Extracted entries
-------

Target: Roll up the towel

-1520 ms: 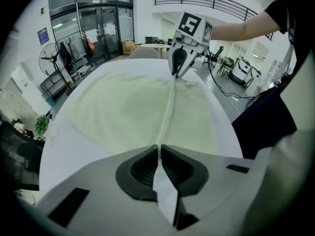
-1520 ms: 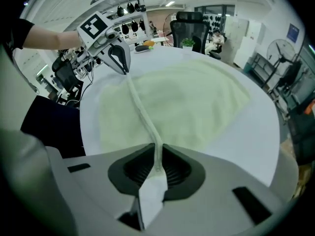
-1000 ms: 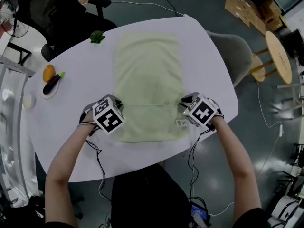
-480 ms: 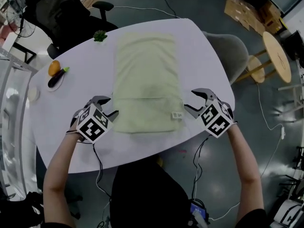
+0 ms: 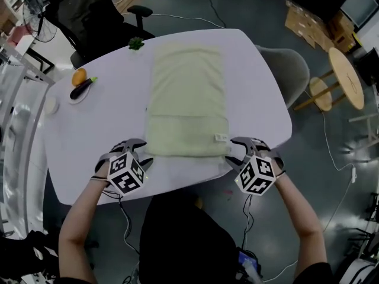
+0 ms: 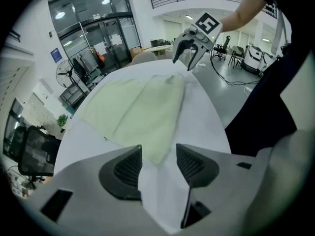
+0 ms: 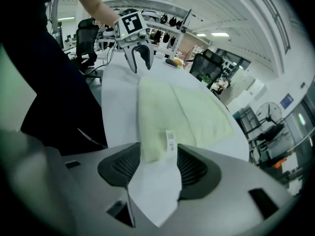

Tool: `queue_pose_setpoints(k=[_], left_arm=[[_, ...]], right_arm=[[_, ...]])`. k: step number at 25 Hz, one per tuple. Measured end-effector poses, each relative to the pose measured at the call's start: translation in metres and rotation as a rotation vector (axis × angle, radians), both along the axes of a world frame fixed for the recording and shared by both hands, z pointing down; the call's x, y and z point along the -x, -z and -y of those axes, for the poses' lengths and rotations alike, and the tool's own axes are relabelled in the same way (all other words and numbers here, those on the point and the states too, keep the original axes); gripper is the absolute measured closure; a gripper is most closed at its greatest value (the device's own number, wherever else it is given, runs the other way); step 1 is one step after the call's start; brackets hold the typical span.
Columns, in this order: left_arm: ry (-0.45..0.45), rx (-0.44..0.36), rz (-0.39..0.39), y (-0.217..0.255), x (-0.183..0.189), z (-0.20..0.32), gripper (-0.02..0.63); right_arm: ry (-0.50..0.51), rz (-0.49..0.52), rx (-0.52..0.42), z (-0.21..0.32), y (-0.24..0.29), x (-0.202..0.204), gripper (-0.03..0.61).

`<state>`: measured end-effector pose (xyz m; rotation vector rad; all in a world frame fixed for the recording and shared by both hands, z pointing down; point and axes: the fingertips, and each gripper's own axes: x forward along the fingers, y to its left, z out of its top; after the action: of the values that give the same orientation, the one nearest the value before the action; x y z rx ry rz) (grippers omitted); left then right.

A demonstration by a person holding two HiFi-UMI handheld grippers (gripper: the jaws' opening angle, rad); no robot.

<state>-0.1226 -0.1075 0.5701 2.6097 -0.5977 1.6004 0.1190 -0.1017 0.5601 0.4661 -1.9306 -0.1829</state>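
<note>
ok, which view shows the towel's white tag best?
Right gripper view: the tag sits large and close at the near corner of the towel. Head view shows only a small speck; left gripper view doesn't show it.

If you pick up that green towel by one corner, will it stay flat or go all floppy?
Probably floppy: the towel already lies folded over itself at its near end. It lies flat and thin on the table, so it is likely light.

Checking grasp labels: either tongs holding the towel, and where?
Nothing held. Left tongs and right tongs, just opened, stand empty, short of the folded pale green towel.
</note>
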Motion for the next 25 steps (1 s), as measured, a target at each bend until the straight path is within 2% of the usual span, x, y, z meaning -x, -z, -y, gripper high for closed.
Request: queue_pose_setpoints(k=[4, 7, 9, 11, 14, 15, 18, 22, 25], left_arm=[[-0.034, -0.011, 0.052, -0.021, 0.0, -0.007, 0.371], [-0.079, -0.048, 0.102, -0.031, -0.004, -0.005, 0.377], [-0.099, -0.085, 0.137, -0.037, -0.006, 0.0, 0.419], [-0.111, -0.115, 0.162, -0.041, -0.007, 0.005, 0.479], [-0.128, -0.126, 0.175, -0.045, -0.007, 0.009, 0.527], [-0.133, -0.124, 0.178, -0.046, -0.007, 0.009, 0.533], [-0.159, -0.126, 0.196, -0.048, -0.008, 0.009, 0.548], [-0.188, -0.158, 0.237, -0.046, -0.005, 0.007, 0.575], [-0.161, -0.178, 0.245, -0.034, 0.001, 0.005, 0.58]], right_arm=[[0.059, -0.081, -0.043, -0.007, -0.022, 0.007, 0.341], [0.086, -0.136, -0.079, -0.008, -0.041, 0.009, 0.351], [0.078, -0.15, -0.107, -0.007, -0.049, 0.008, 0.357], [0.08, -0.161, -0.14, -0.004, -0.052, 0.009, 0.395], [0.092, -0.171, -0.156, -0.004, -0.054, 0.009, 0.417], [0.09, -0.175, -0.159, -0.004, -0.054, 0.008, 0.419], [0.092, -0.201, -0.181, -0.001, -0.055, 0.005, 0.517], [0.129, -0.235, -0.229, -0.001, -0.047, 0.004, 0.535], [0.123, -0.225, -0.271, -0.002, -0.033, 0.003, 0.537]])
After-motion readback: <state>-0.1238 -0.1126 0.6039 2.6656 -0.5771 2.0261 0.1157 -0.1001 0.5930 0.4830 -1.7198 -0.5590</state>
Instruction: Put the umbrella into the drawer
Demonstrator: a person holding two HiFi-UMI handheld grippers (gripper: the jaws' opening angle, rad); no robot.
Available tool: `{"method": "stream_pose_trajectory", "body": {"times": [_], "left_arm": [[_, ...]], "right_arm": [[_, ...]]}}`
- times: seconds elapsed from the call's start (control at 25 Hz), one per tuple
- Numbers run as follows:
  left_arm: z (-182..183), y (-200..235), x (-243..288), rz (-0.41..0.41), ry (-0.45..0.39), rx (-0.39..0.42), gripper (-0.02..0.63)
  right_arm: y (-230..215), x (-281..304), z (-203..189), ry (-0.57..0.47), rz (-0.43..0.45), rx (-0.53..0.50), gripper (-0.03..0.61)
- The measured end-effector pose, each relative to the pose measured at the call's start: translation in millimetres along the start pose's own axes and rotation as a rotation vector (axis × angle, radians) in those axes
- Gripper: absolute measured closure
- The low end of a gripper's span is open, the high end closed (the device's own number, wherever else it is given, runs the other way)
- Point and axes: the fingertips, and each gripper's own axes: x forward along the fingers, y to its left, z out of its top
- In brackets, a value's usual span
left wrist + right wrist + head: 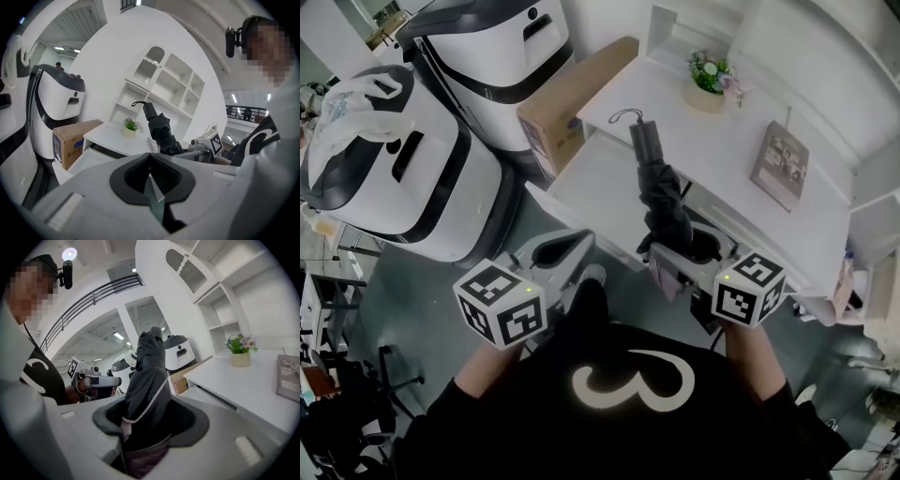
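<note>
Head view: the right gripper [680, 251] is pinching the folded black umbrella [661, 192] near its lower end, the jaws pressing into the bunched fabric from both sides, as the right gripper view is showing at close range. The umbrella is standing clear of every surface, slanting upward and away from the person, its strap loop at the far tip. In this view it is crossing the right end of the open drawer [591, 187] and the front edge of the white desk [694, 141]. It is therefore in the air and not inside the drawer. The left gripper [572, 246] is hovering to the left of the umbrella, apart from it. Its jaws are pressed together at the tips with nothing between them, as the left gripper view is showing. A flower pot [710, 80] and a book [780, 164] are resting on the desk top, and a cardboard box [567, 108] is standing just beside the desk's left end.
</note>
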Motion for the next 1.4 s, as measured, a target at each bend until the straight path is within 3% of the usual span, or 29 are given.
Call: {"method": "stream_pose_trajectory", "body": {"times": [0.6, 0.92, 1.4], "left_arm": [[13, 126, 58, 0.022, 0.094, -0.097, 0.606], [8, 170, 77, 0.043, 0.143, -0.133, 0.606], [-11, 194, 100, 0.061, 0.207, -0.152, 0.606]], "right_arm": [[-100, 119, 0, 0.202, -0.089, -0.003, 0.353], [-141, 164, -34, 0.339, -0.112, -0.026, 0.353], [-186, 207, -100, 0.536, -0.108, -0.082, 0.354]]}}
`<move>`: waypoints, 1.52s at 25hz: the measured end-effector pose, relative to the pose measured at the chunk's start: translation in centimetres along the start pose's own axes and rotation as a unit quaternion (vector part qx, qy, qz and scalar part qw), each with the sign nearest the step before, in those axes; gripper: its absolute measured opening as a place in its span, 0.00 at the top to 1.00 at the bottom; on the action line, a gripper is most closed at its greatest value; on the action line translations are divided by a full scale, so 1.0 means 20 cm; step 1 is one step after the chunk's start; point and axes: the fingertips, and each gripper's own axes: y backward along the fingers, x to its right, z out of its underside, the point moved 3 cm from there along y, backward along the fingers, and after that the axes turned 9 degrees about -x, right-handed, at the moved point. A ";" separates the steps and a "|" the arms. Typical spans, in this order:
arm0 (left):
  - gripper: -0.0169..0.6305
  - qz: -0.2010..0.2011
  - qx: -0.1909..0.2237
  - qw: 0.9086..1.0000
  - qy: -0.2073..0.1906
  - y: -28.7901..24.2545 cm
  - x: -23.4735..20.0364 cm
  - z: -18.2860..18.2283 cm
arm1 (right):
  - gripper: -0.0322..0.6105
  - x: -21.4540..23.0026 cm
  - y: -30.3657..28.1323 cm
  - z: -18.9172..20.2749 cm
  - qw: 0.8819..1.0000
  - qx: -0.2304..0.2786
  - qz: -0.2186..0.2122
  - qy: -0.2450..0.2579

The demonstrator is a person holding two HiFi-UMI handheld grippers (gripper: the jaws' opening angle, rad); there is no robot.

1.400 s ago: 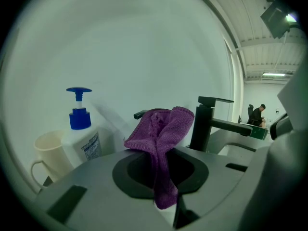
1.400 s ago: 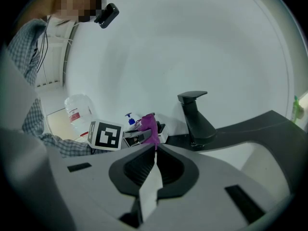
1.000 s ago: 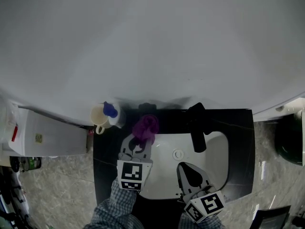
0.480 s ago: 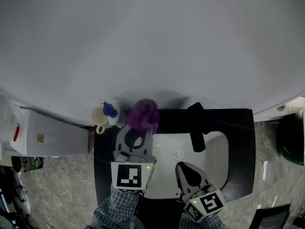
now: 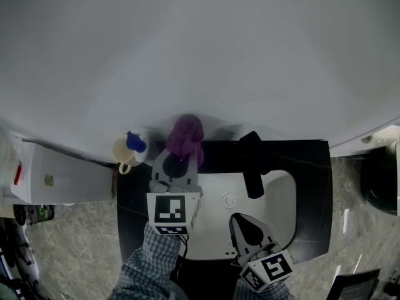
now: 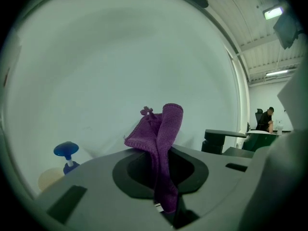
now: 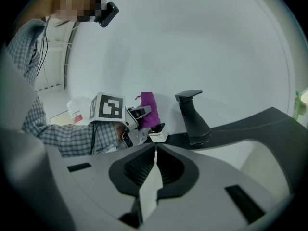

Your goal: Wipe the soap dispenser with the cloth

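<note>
The soap dispenser (image 5: 135, 145), a white bottle with a blue pump head (image 6: 66, 150), stands at the counter's back left corner beside a cream cup (image 5: 121, 152). My left gripper (image 5: 182, 161) is shut on a purple cloth (image 5: 185, 136) that sticks up past its jaws (image 6: 161, 134). The cloth hangs near the wall, to the right of the dispenser and apart from it. My right gripper (image 5: 241, 219) is shut with nothing in it, low over the front of the white sink (image 5: 212, 236). In the right gripper view its jaws (image 7: 155, 150) meet in a line.
A black faucet (image 5: 251, 162) stands behind the basin, right of the cloth (image 7: 192, 117). The dark counter (image 5: 312, 192) surrounds the sink. A white wall rises right behind it. A white bin (image 5: 56, 177) stands left of the counter.
My left gripper has carried the purple cloth up and back toward the wall, from over the sink's rim to beside the dispenser's height. The right gripper has stayed in place.
</note>
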 end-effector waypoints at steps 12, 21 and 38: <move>0.88 0.028 -0.046 0.999 0.007 -0.15 0.15 0.14 | 0.91 0.04 0.03 0.04 1.000 -0.005 0.008 -0.011; 0.88 0.032 -0.067 0.997 0.001 -0.20 0.15 0.23 | 0.91 0.06 0.05 0.07 1.000 -0.008 0.016 -0.012; 0.88 0.037 -0.112 0.992 0.040 -0.10 0.16 0.48 | 0.91 0.02 0.06 0.09 1.000 -0.010 0.012 -0.013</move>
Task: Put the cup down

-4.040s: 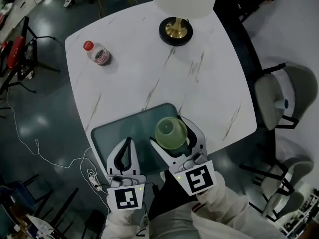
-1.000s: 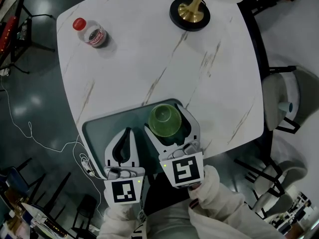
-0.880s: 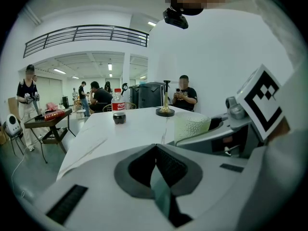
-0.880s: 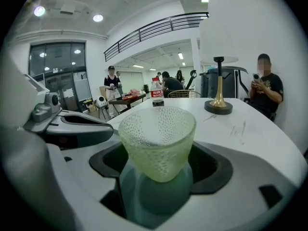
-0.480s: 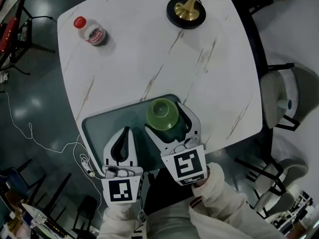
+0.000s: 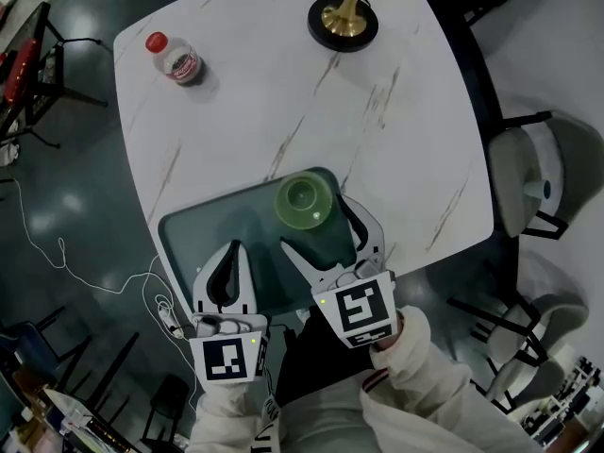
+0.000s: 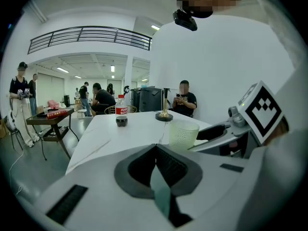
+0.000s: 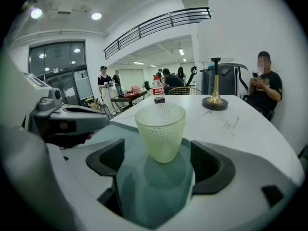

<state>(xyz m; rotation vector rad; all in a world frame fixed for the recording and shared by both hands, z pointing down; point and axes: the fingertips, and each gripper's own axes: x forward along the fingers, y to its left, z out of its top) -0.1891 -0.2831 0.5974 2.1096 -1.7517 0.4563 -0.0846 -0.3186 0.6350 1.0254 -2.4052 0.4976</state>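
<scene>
Right gripper view is showing the cup [image 8: 160,131] standing upright on the green tray [image 8: 103,138], and the right claw [image 8: 156,177] is straddling it with its jaws spread as wide as they go. Both pads are standing clear of the cup's sides, so the tray is carrying the cup and the claw is gripping nothing. The jaws have just been opening, most likely to let go without tipping the cup. The tray is lying at the near edge of the counter [image 6: 283,92], and the cup is sitting by the tray's far edge.

The left claw [image 6: 233,248] is hovering over the near part of the tray with its jaws pressed together and nothing between them. It seems to be idling out of the way, since setting down a cup needs only one claw. A bottle [image 6: 179,62] is standing near the far left corner of the counter, and a lamp base [image 6: 342,22] is resting by the far edge, both well apart from the tray.

Four seconds earlier, the right claw's jaws were hugging the cup. A second ago the cup was sitting deeper between them; now it is standing out by their tips, so the right claw appears to be backing toward the person.
</scene>
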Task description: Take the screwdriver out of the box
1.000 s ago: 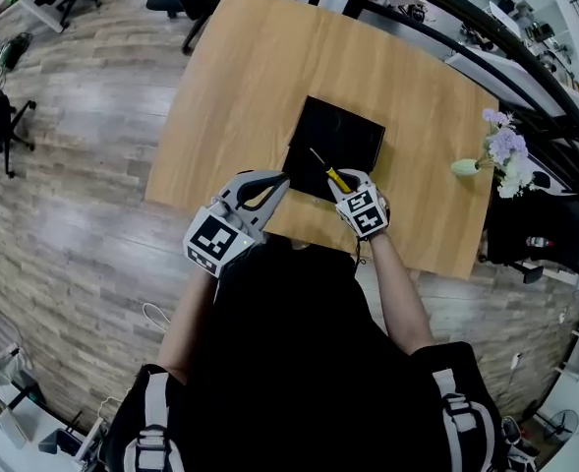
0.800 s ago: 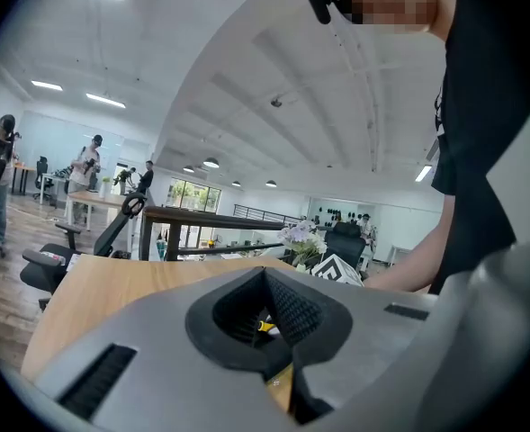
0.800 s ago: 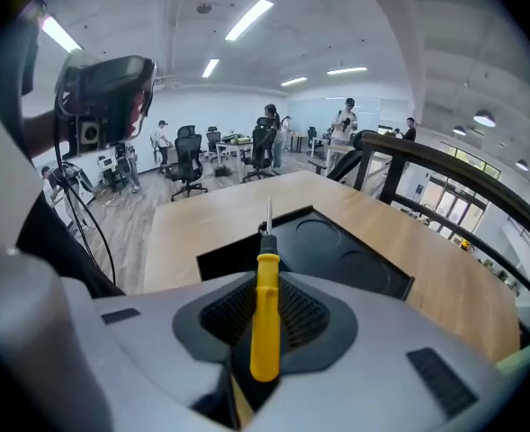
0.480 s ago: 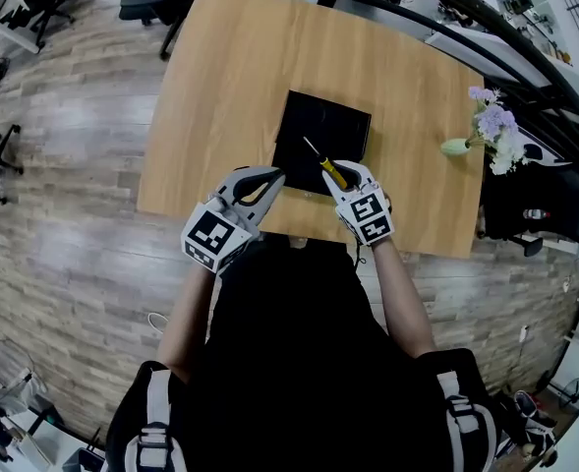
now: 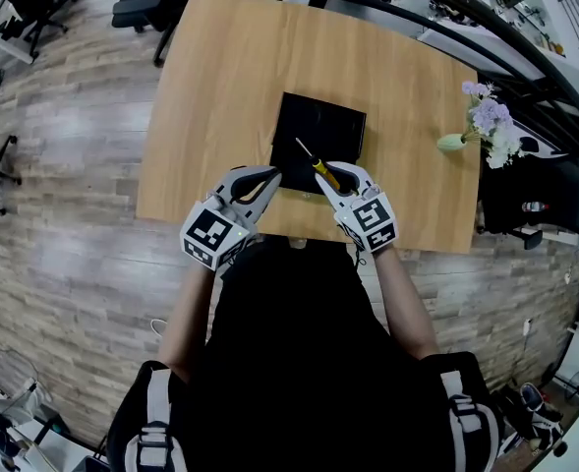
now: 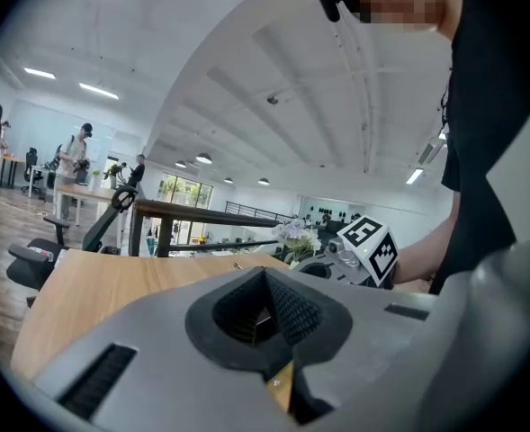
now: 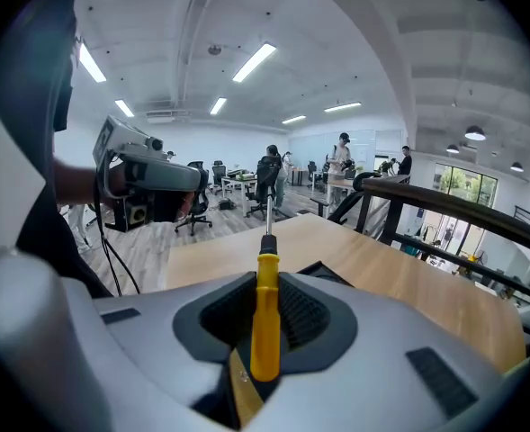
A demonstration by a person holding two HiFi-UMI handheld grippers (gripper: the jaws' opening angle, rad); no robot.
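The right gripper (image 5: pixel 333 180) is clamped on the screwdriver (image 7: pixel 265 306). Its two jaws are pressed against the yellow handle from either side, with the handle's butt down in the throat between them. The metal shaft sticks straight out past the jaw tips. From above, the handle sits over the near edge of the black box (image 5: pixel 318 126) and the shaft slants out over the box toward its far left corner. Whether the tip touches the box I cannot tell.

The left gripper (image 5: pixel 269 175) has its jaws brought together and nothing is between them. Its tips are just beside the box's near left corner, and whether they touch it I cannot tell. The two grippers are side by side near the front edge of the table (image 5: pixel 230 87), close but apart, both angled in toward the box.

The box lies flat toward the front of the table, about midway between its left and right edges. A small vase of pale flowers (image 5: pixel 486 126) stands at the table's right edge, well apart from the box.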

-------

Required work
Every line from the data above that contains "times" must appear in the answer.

Answer for this exercise
Available tool: `{"method": "stream_pose_trajectory", "body": {"times": [_], "left_arm": [[_, ...]], "right_arm": [[_, ...]]}}`
- times: seconds elapsed from the call's start (control at 25 Hz), one per tuple
Call: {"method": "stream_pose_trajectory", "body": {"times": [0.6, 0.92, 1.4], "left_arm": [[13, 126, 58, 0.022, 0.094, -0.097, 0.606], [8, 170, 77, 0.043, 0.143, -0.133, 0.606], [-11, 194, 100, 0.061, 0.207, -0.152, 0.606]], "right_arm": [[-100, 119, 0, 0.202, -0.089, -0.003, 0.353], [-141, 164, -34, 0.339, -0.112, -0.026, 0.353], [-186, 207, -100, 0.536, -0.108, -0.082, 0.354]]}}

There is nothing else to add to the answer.